- EXERCISE AIM -
The response must restate the data exactly, with nothing left out.

----

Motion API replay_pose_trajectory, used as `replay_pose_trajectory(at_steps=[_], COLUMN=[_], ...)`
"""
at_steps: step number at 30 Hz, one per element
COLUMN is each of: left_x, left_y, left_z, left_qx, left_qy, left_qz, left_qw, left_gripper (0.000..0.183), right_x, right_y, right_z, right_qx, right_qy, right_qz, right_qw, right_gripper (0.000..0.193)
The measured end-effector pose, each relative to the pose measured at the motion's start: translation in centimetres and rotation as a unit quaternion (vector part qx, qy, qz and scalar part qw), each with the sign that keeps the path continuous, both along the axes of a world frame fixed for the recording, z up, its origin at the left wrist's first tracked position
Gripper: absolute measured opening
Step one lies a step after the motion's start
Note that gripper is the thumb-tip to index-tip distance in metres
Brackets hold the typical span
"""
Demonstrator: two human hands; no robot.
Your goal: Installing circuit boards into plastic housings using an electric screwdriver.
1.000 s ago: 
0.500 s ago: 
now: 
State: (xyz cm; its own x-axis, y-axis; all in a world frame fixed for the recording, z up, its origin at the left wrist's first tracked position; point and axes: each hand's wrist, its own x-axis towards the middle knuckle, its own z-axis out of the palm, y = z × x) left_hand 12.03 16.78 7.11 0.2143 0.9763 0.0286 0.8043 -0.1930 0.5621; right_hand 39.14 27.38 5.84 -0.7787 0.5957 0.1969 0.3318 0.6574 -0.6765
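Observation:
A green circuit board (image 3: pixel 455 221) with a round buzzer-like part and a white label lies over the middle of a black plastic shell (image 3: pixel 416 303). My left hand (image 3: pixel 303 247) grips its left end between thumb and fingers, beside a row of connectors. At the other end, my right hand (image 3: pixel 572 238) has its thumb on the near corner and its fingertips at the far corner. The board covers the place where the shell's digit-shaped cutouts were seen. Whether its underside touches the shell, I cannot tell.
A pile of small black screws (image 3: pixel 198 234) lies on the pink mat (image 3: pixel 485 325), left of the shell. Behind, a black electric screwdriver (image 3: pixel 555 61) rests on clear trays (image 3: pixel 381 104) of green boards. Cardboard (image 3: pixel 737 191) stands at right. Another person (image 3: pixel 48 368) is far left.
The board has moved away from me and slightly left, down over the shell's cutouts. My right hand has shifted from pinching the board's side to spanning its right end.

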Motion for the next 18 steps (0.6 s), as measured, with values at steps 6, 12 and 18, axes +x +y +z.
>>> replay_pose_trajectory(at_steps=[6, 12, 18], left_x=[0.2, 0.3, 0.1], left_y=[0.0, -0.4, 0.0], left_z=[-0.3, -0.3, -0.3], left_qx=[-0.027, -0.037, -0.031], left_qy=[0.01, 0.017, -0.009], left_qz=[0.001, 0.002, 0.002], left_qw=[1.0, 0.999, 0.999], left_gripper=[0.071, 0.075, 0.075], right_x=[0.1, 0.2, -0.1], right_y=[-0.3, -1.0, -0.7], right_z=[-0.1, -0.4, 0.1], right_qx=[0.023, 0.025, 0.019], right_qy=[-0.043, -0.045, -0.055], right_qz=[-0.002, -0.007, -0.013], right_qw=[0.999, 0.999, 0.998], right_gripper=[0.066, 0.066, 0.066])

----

- ANSWER -
Motion API replay_pose_trajectory, used as `replay_pose_trajectory(at_steps=[_], COLUMN=[_], ...)`
"""
at_steps: step number at 30 Hz, one per element
COLUMN is each of: left_x, left_y, left_z, left_qx, left_qy, left_qz, left_qw, left_gripper (0.000..0.183), right_x, right_y, right_z, right_qx, right_qy, right_qz, right_qw, right_gripper (0.000..0.193)
The measured end-effector pose, each relative to the pose measured at the motion's start: translation in centimetres and rotation as a unit quaternion (vector part qx, qy, qz and scalar part qw), each with the sign that keeps the path continuous, both along the axes of a world frame fixed for the recording, z up, its origin at the left wrist's first tracked position
Gripper: absolute measured opening
Step one lies a step after the motion's start
Note that gripper is the thumb-tip to index-tip distance in metres
Brackets hold the typical span
"""
Demonstrator: two human hands; no robot.
Your goal: Installing circuit boards into plastic housings using an electric screwdriver.
1.000 s ago: 
0.500 s ago: 
now: 
State: (xyz cm; its own x-axis, y-axis; all in a world frame fixed for the recording, z up, its origin at the left wrist's first tracked position; point and axes: each hand's wrist, its own x-axis towards the middle knuckle, its own z-axis out of the palm, y = z × x) left_hand 12.03 16.78 7.11 0.2143 0.9763 0.0286 0.8043 -0.1930 0.5621; right_hand 39.14 27.38 5.84 -0.7787 0.5957 0.1969 0.3318 0.6574 -0.6765
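Observation:
A green circuit board (image 3: pixel 455 221) with a round buzzer-like part and a white label lies over the middle of a black plastic shell (image 3: pixel 416 303). My left hand (image 3: pixel 303 247) grips its left end between thumb and fingers, beside a row of connectors. At the other end, my right hand (image 3: pixel 572 238) has its thumb on the near corner and its fingertips at the far corner. The board covers the place where the shell's digit-shaped cutouts were seen. Whether its underside touches the shell, I cannot tell.
A pile of small black screws (image 3: pixel 198 234) lies on the pink mat (image 3: pixel 485 325), left of the shell. Behind, a black electric screwdriver (image 3: pixel 555 61) rests on clear trays (image 3: pixel 381 104) of green boards. Cardboard (image 3: pixel 737 191) stands at right. Another person (image 3: pixel 48 368) is far left.
The board has moved away from me and slightly left, down over the shell's cutouts. My right hand has shifted from pinching the board's side to spanning its right end.
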
Motion for the next 18 steps (0.6 s), as measured, with values at steps 6, 12 and 18, axes +x +y +z.
>>> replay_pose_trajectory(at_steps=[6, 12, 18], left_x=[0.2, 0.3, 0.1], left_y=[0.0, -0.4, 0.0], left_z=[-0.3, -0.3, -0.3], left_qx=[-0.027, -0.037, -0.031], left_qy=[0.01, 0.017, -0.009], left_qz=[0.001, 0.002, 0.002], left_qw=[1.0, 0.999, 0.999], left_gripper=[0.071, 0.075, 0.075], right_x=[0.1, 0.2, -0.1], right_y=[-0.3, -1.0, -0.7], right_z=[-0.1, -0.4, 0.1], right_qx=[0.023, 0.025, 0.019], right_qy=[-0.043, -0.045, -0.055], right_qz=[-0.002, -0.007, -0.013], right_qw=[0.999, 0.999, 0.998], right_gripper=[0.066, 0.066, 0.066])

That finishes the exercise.